1924 yılı. Yunanistan'daki Türkler Türkiye'ye, Türkiye'deki Rumlar da Yunanistan'a gidecek. Yunanistan'dan gelecek Türklerin yerlerini, durumlarını, sayılarını öğrenmek üzere Yunanistan'a bir kurul gönderiliyor.

Kurul, Yunanistan'da Türklerin çok bulunduğu bölgeleri gezerken Goloz'a geliyor.

Goloz, Müslüman Çingenelerin toplandığı yer. Çoğu Rumca konuşuyor. Bilenler de Türkçe'yi çat pat konuşabiliyorlar. Daha o zaman hepsinin başlarında şapka var.

Kurul, hep Rumca konuşan, şapkalı adamları görünce şaşırıyor. Bir kahveye giriyorlar.

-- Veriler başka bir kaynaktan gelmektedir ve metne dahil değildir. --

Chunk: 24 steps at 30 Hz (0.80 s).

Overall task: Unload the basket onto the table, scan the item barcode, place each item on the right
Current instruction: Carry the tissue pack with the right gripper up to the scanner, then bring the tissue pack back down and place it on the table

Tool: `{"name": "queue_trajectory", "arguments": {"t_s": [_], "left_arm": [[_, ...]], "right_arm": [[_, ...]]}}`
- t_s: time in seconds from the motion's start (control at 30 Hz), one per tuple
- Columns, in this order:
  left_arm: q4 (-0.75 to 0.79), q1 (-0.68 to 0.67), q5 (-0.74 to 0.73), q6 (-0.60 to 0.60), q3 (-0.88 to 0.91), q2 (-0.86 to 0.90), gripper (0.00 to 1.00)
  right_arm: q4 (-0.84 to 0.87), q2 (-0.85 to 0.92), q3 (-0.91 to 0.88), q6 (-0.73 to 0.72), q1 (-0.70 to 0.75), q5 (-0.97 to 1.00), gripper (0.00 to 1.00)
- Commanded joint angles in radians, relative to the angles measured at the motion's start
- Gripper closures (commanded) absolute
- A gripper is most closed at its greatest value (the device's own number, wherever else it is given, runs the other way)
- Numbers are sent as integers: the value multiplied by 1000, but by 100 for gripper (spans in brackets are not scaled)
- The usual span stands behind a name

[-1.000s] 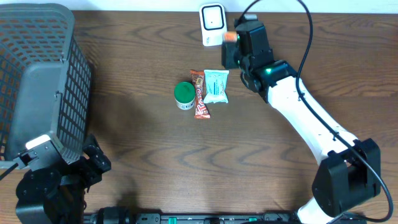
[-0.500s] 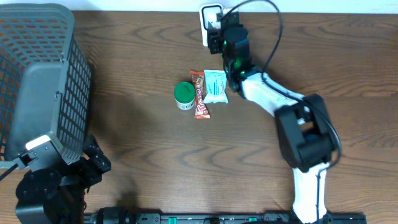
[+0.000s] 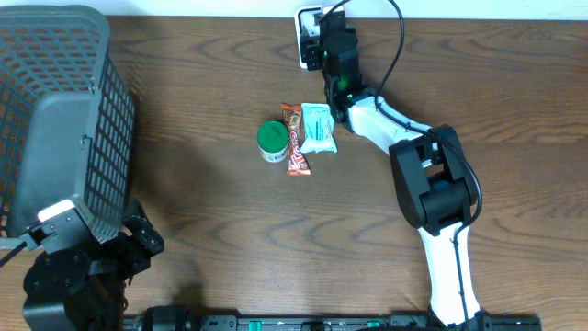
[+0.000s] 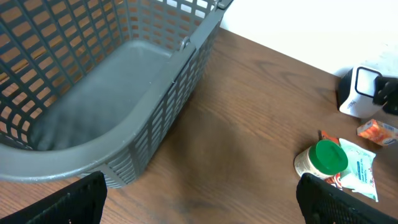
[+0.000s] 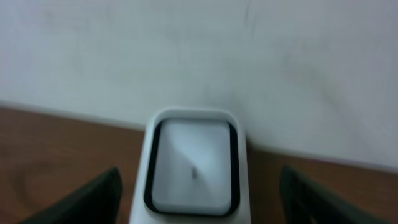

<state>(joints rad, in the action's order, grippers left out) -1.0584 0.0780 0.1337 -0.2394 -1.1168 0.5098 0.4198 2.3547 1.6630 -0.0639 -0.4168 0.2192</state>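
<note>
Orange packet (image 4: 376, 132), the item to scan, appears to lie on the table (image 4: 249, 143) just beside the white scanner (image 5: 193, 165) at the far edge, close enough for its window to read; overhead the arm hides it. The right pincer (image 3: 322, 41) faces that window, fingers apart with nothing between. The left pincer (image 4: 205, 205), spread wide and empty, hangs near left by the basket (image 4: 155, 93), out of the way.
</note>
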Motion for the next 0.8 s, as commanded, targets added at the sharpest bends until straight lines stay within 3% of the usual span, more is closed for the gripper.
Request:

– Bize burada Türkler oturur dediler. Hani nerede Türkler? diye etrafındakilere sorunca, onlar da:

– Biz Türküz, Müslümanız, diyorlar.

– Türkiye'ye gitmek ister misiniz?

– Tabii… İstemez olur muyuz? Elbette.

– Ama biz sizin Türklüğünüzden de, Müslümanlığınızdan da bir şey anlamadık. Türkçe konuşamıyorsunuz. Başınızda da şapka var.

Kahvedekiler hep birden karşı koyuyorlar:

– Hayır, Müslümanız elhamdülillah… Bunun üzerine kurul başkanı:

– Mademki Müslümansınız, söyleyin bakayım, diyor. İslamın şartı kaçtır?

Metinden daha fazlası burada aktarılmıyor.